If I do a no option hsload with the tall.h5 test file, I'm getting an error: Traceback (most recent call last): File "/opt/anaconda3/envs/py38/bin/hsload", line 11, in <module> load_entry_point('h5pyd==0.8.0', 'console_scripts', 'hsload')() File "/opt/anaconda3/envs/py38/lib/python3.8/site-packages/h5pyd-0.8.0-py3.8.egg/h5pyd/_apps/hsload.py", line 380, in main HSLoad.run(fin, fout, dataload=dataload, s3path=s3path, File "/opt/anaconda3/envs/py38/lib/python3.8/site-packages/h5pyd-0.8.0-py3.8.egg/h5pyd/_apps/utillib.py", line 1232, in run load.load_file(dataload=dataload, s3_path=s3path, File "/opt/anaconda3/envs/py38/lib/python3.8/site-packages/h5pyd-0.8.0-py3.8.egg/h5pyd/_apps/utillib.py", line 1190, in load_file object_helper.load_datasets(self._h5, dataload=dataload) File "/opt/anaconda3/envs/py38/lib/python3.8/site-packages/h5pyd-0.8.0-py3.8.egg/h5pyd/_apps/utillib.py", line 876, in load_datasets self.load_datasets(dobj) File "/opt/anaconda3/envs/py38/lib/python3.8/site-packages/h5pyd-0.8.0-py3.8.egg/h5pyd/_apps/utillib.py", line 876, in load_datasets self.load_datasets(dobj) File "/opt/anaconda3/envs/py38/lib/python3.8/site-packages/h5pyd-0.8.0-py3.8.egg/h5pyd/_apps/utillib.py", line 856, in load_datasets dobj = obj[name] File "h5py/_objects.pyx", line 54, in h5py._objects.with_phil.wrapper File "h5py/_objects.pyx", line 55, in h5py._objects.with_phil.wrapper File "/opt/anaconda3/envs/py38/lib/python3.8/site-packages/h5py/_hl/group.py", line 264, in __getitem__ oid = h5o.open(self.id, self._e(name), lapl=self._lapl) File "h5py/_objects.pyx", line 54, in h5py._objects.with_phil.wrapper File "h5py/_objects.pyx", line 55, in h5py._objects.with_phil.wrapper File "h5py/h5o.pyx", line 190, in h5py.h5o.open KeyError: "Unable to open object (unable to open external file, external link file name = 'somefile')"

I don't see this in the master braanch. Is the PR checking the location of every external link?

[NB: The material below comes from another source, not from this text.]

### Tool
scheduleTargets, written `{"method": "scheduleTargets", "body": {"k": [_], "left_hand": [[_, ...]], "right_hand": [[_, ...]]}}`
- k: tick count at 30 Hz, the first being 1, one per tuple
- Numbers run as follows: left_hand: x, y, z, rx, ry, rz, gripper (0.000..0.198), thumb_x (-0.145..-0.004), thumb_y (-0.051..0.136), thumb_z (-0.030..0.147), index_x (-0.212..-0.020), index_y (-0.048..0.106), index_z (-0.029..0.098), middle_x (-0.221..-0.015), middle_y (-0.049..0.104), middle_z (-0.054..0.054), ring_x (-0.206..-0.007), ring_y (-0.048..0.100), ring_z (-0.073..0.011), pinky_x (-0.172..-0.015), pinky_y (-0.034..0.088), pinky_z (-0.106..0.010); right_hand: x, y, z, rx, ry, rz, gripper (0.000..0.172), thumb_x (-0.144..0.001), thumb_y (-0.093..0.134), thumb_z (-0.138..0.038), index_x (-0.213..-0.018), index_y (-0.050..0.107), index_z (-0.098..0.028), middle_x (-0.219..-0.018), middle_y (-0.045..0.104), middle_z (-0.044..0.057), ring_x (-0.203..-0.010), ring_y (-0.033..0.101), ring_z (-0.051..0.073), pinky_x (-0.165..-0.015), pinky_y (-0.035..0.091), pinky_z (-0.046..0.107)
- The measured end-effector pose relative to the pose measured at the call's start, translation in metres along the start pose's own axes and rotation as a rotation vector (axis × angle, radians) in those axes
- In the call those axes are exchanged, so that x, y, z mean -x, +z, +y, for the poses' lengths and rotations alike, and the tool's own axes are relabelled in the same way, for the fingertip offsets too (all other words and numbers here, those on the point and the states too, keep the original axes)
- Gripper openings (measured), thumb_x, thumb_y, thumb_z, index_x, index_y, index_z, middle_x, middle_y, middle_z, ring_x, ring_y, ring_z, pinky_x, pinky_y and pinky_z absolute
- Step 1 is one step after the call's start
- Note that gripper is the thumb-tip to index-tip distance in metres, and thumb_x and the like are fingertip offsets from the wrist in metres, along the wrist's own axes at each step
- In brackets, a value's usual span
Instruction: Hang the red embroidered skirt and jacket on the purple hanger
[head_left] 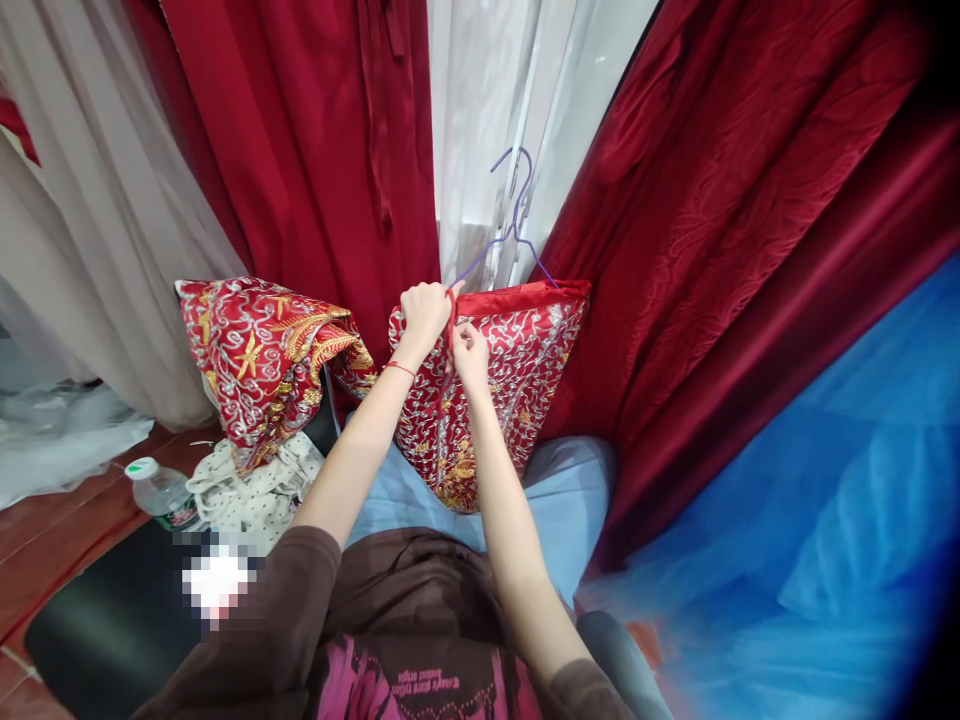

MRossol commented 4 years ago

@jreadey I can't find any issues with line 385:

pylint utillib.py            
************* Module utillib
utillib.py:1:0: C0302: Too many lines in module (1238/1000) (too-many-lines)
utillib.py:1:0: C0114: Missing module docstring (missing-module-docstring)
utillib.py:860:16: R1703: The if statement can be replaced with 'var = bool(test)' (simplifiable-if-statement)
utillib.py:897:8: R1703: The if statement can be replaced with 'var = bool(test)' (simplifiable-if-statement)
utillib.py:1049:8: R1703: The if statement can be replaced with 'var = bool(test)' (simplifiable-if-statement)

-----------------------------------
Your code has been rated at 9.92/10

As to the error the issue is on line 856: https://github.com/HDFGroup/h5pyd/blob/e519e979f8a6ba82640f47b96b116ac56f9d7981/h5pyd/_apps/utillib.py#L856

I had to run the parallel chunk reads outside of visititems, but what I don't understand is why visititems ran okay... see here: https://github.com/HDFGroup/h5pyd/blob/e519e979f8a6ba82640f47b96b116ac56f9d7981/h5pyd/_apps/utillib.py#L1186-L1190

There were some other random typos that I just pushed. mind trying again?